You are viewing a plain text version of this content. The canonical link for it is here.
Posted to user@mesos.apache.org by "Cecile, Adam" <Ad...@hitec.lu> on 2017/01/17 11:01:02 UTC

CUDA support makes slave receiving no jobs

Hello,


I just tried to enable CUDA support but when it's done the slave refuse to start anything (marathon job stuck in deploying state).

If I replace isolation setting from "cgroups/cpu,cgroups/mem,cgroups/devices,gpu/nvidia" to "cgroups/cpu,cgroups/mem,cgroups/devices" jobs get started again.


Of course, I couldn't not find anything useful in the log file (attached).

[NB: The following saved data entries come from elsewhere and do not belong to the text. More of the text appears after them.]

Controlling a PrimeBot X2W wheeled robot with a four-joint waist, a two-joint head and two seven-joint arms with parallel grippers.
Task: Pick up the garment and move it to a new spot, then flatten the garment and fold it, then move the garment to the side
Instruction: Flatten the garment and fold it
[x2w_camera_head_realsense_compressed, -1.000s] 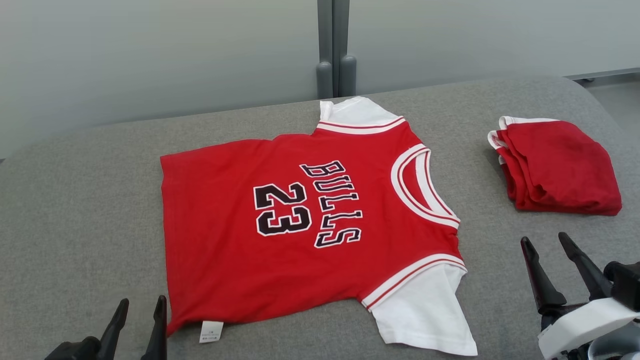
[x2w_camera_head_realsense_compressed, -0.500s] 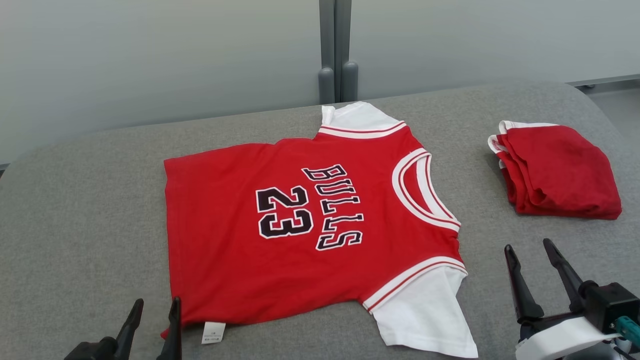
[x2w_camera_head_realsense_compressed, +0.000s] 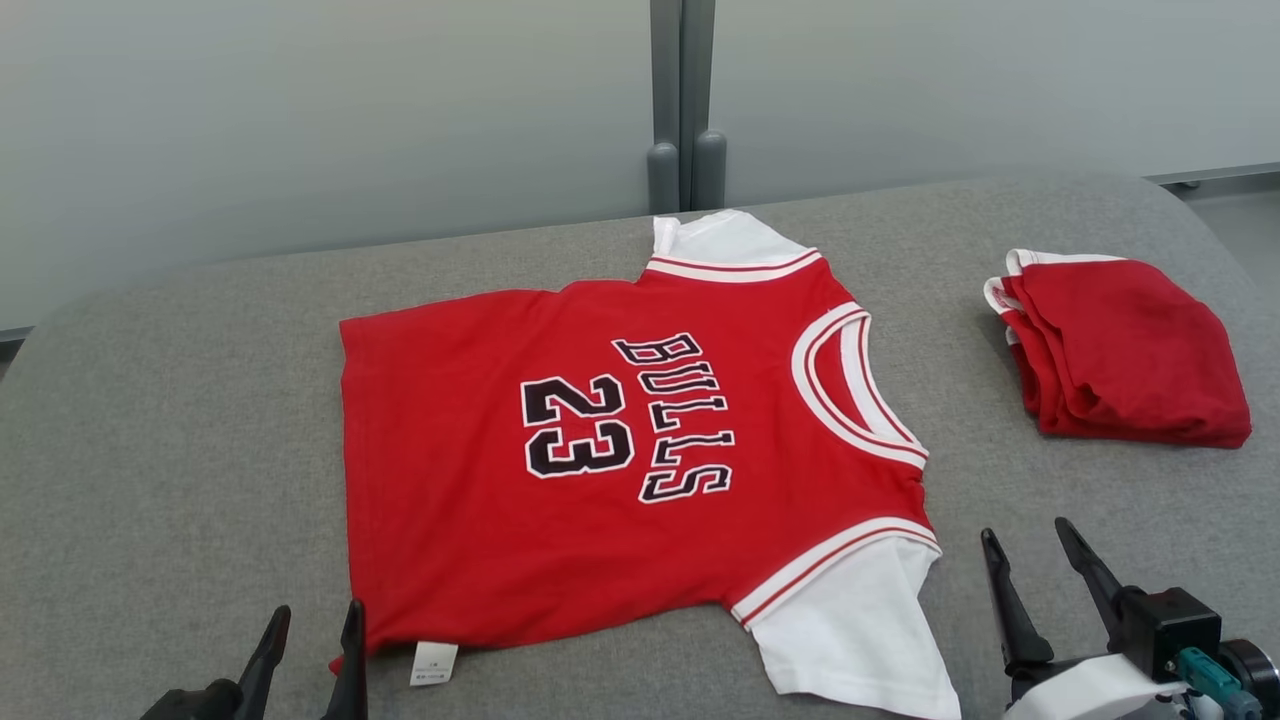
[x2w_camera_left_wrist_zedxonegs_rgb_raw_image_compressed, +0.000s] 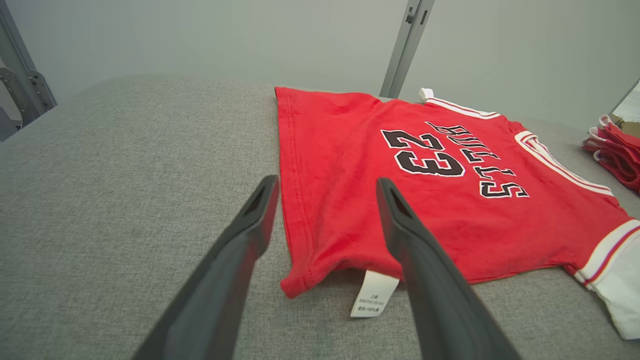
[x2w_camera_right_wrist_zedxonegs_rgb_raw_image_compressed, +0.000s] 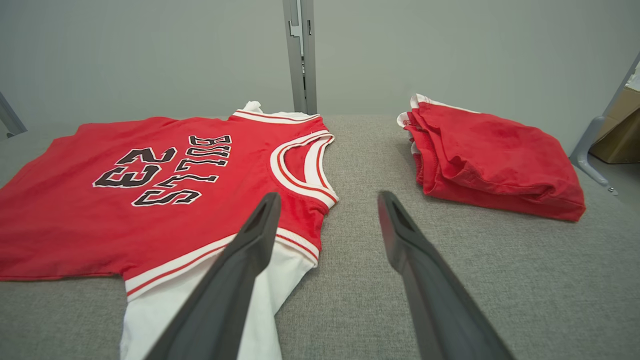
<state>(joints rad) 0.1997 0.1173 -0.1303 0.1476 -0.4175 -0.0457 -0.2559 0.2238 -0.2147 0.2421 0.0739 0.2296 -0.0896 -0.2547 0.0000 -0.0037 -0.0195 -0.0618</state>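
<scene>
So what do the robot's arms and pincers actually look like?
The left pincer and right pincer each have two long, slim matte-black fingers tapering to narrow tips. Behind the right one sit a boxy black mount, a smooth white wrist shell and a small teal plug.

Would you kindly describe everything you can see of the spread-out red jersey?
The red jersey lies flat, print side up, on the grey padded surface, collar toward the robot's right. It looks like soft knit cloth, with black white-edged BULLS and 23, white sleeves, red-and-white striped trim, and a white care label poking from the near hem corner. Nothing grips it.
</scene>
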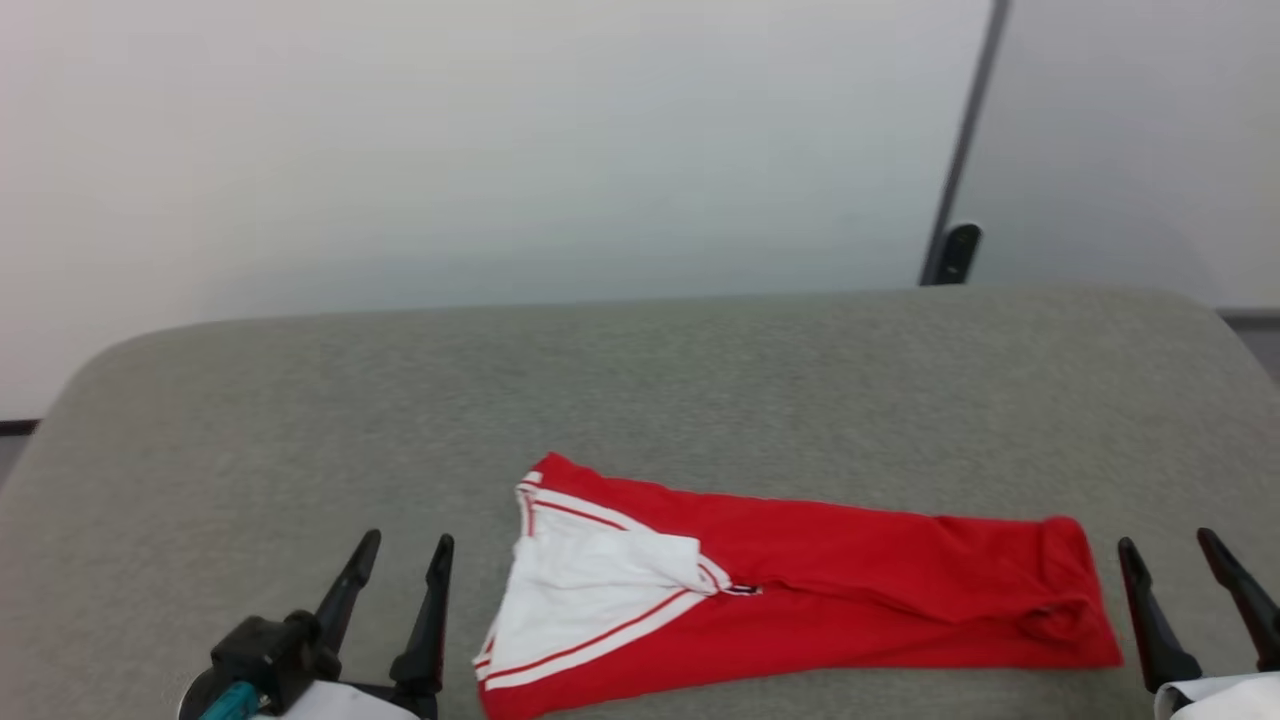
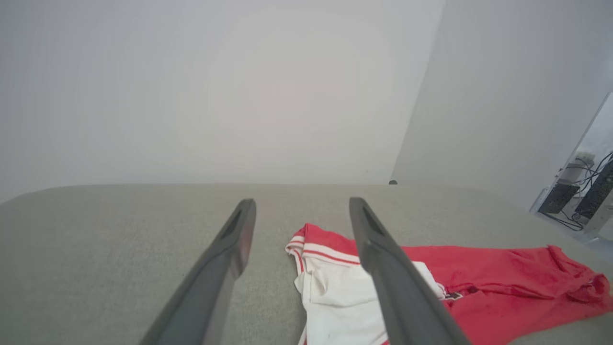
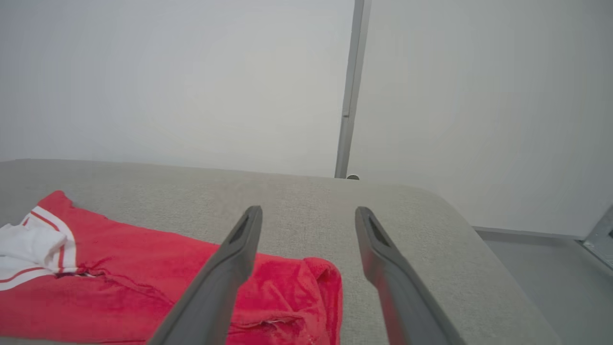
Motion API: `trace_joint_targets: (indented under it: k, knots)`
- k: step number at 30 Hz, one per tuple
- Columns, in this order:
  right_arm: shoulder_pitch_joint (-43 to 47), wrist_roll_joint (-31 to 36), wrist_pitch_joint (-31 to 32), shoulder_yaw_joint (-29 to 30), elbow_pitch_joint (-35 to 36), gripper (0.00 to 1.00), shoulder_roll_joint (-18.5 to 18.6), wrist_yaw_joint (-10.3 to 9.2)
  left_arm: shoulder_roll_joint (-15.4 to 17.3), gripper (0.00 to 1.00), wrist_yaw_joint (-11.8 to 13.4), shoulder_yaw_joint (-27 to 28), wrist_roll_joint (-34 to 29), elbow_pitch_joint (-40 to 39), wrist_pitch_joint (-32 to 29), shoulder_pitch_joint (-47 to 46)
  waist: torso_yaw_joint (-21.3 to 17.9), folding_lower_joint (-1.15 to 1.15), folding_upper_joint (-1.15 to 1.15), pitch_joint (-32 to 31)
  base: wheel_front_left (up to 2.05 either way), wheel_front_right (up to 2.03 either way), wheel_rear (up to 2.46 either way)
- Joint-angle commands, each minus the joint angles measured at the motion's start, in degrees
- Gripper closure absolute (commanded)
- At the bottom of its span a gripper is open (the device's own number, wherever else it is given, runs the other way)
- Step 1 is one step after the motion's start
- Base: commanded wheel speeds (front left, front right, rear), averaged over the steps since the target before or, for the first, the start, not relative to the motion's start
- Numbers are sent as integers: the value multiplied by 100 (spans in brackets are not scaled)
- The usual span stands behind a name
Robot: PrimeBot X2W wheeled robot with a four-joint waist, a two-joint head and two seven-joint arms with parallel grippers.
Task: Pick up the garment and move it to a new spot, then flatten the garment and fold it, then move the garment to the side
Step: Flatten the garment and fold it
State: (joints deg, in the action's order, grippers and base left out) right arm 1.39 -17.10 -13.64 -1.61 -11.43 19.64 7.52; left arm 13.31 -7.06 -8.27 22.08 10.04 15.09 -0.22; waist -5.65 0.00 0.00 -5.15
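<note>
The garment point(image 1: 830, 590) lies folded into a long red strip near the front edge of the grey padded table point(image 1: 640, 400), its white sleeve with red-and-white trim at the left end. My left gripper point(image 1: 407, 550) stands open just left of that white end, touching nothing. At the strip's right end my right gripper point(image 1: 1168, 545) is open too, clear of the cloth. The left wrist view shows the garment point(image 2: 498, 282) to the right of the fingers point(image 2: 225, 254). In the right wrist view the garment point(image 3: 119, 282) lies left of and beneath the left finger point(image 3: 230, 268).
A pale wall rises behind the table, with a dark vertical post point(image 1: 965, 150) at the back right. The table's rounded corners fall away at far left and far right. Cabled equipment point(image 2: 579, 191) stands on the floor beyond the right side.
</note>
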Motion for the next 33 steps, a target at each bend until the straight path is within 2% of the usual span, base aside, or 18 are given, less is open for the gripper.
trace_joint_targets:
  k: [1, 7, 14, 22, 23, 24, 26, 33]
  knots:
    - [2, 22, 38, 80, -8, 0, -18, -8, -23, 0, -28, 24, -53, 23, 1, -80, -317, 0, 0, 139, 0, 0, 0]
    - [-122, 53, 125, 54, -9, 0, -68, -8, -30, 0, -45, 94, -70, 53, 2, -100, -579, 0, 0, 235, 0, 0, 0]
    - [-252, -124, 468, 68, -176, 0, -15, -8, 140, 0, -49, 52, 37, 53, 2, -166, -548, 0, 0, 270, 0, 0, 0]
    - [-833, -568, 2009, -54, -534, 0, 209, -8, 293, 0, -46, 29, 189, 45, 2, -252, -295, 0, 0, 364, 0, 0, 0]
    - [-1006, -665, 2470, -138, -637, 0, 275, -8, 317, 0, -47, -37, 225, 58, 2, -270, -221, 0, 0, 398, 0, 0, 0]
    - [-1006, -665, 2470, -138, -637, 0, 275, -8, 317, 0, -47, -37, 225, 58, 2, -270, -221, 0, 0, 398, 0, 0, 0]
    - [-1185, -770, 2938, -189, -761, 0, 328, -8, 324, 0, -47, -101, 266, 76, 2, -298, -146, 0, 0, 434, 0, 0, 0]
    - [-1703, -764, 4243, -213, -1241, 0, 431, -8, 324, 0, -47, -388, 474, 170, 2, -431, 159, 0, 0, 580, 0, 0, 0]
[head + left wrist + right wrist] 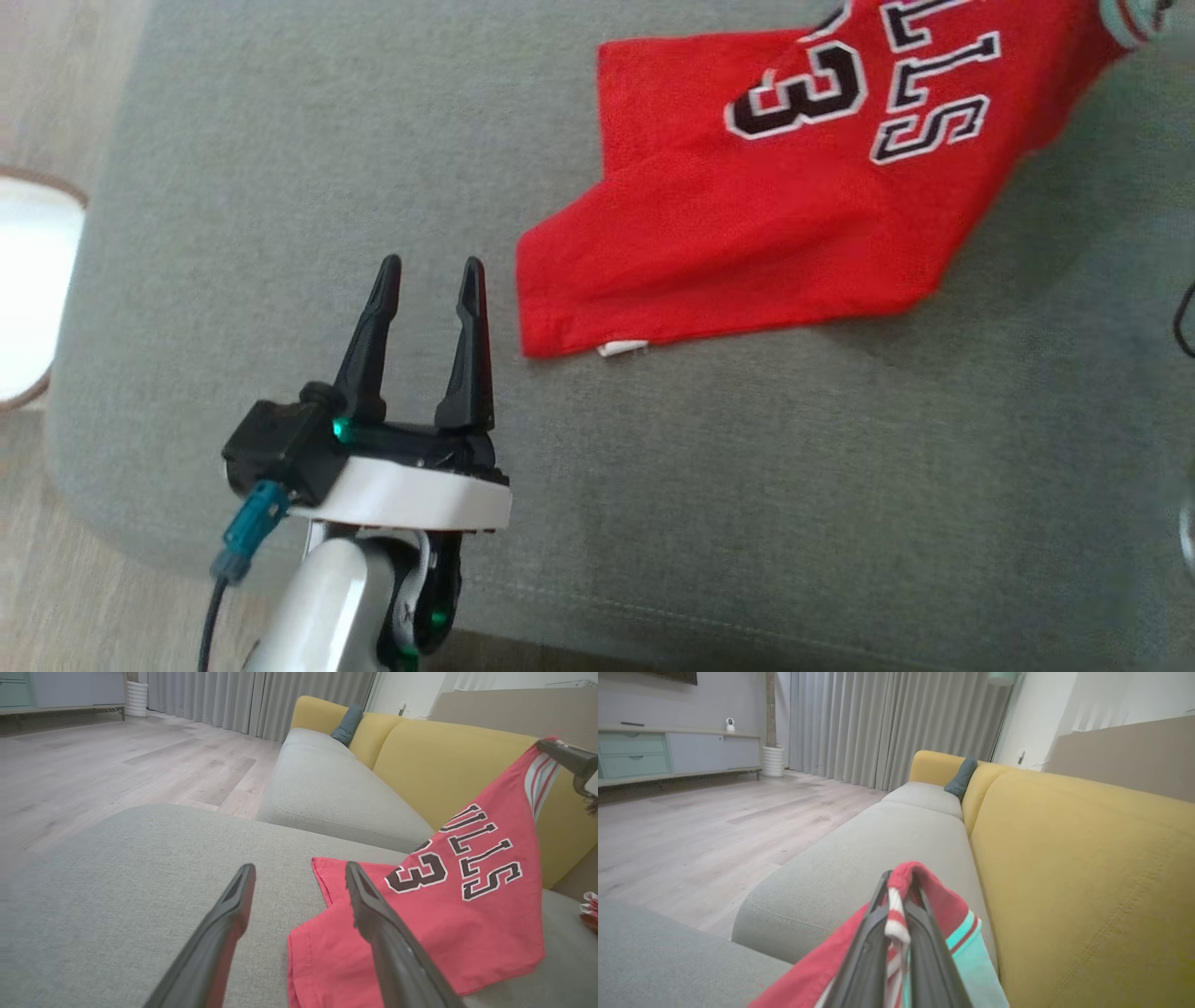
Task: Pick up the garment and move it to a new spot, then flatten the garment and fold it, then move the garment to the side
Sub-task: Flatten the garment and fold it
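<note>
Grey curtains (pixel 887 718) and a pale wooden floor (pixel 93 765) lie beyond a sofa with a yellow backrest (pixel 1087 882) and a broad grey seat cushion (pixel 280 187). A red garment (pixel 747 233) with black-and-white lettering and a "3" lies partly on that cushion, towards the edge by the backrest. Its upper end is lifted clear of the fabric. The right gripper (pixel 901 882) has its fingers pressed together on the garment's red-and-white striped trim, holding that end up. The garment's lower hem, with a small white tag (pixel 623 348), rests on the cushion. The left gripper (pixel 431 266) hovers just beside that hem, nearer the cushion's rounded corner, its fingers spread and holding nothing.
</note>
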Tool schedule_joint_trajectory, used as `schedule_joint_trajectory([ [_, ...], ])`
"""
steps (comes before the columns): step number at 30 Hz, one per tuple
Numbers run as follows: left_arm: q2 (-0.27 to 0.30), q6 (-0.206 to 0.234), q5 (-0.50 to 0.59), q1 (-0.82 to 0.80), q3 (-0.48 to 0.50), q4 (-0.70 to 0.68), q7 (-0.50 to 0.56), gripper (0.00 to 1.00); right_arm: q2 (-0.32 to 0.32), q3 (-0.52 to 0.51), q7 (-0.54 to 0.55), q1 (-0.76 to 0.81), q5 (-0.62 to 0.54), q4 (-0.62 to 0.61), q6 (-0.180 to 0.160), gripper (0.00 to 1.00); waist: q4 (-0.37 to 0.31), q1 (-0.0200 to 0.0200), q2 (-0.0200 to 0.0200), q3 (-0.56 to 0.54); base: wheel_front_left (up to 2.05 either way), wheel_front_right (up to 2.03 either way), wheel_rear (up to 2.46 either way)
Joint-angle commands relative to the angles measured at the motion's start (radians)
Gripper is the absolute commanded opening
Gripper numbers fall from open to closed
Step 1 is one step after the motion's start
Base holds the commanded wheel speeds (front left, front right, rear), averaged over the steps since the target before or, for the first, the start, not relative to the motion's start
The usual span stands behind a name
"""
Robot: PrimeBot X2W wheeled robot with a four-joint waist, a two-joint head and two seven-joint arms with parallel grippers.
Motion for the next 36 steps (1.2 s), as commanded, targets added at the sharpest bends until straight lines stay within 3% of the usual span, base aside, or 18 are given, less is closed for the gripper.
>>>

Can someone have a look and let me know if there's something broken/badly configured/whatever ?


Thanks in advance,

?

Best regards, Adam.


Re: CUDA support makes slave receiving no jobs

Posted by Kevin Klues <kl...@gmail.com>.
If you are running on standalone mesos+marathon, make sure you enable the
marathon flag for '--enable_features=gpu_resources' (and make sure you have
a version of marathon that supports this, i.e. 1.3). If you are on DC/OS,
then make sure you are running a very recent build (no version that's been
released supports this yet), and follow the instructions at
https://github.com/dcos/dcos/pull/766

Cecile, Adam <Ad...@hitec.lu> schrieb am Di. 17. Jan. 2017 um 03:01:

> Hello,
>
>
> I just tried to enable CUDA support but when it's done the slave refuse to
> start anything (marathon job stuck in deploying state).
>
> If I replace isolation setting from
> "cgroups/cpu,cgroups/mem,cgroups/devices,gpu/nvidia" to
> "cgroups/cpu,cgroups/mem,cgroups/devices" jobs get started again.
>
>
> Of course, I couldn't not find anything useful in the log file (attached).
>
>
> Can someone have a look and let me know if there's something broken/badly
> configured/whatever ?
>
>
> Thanks in advance,
>
> ​
>
> Best regards, Adam.
>
>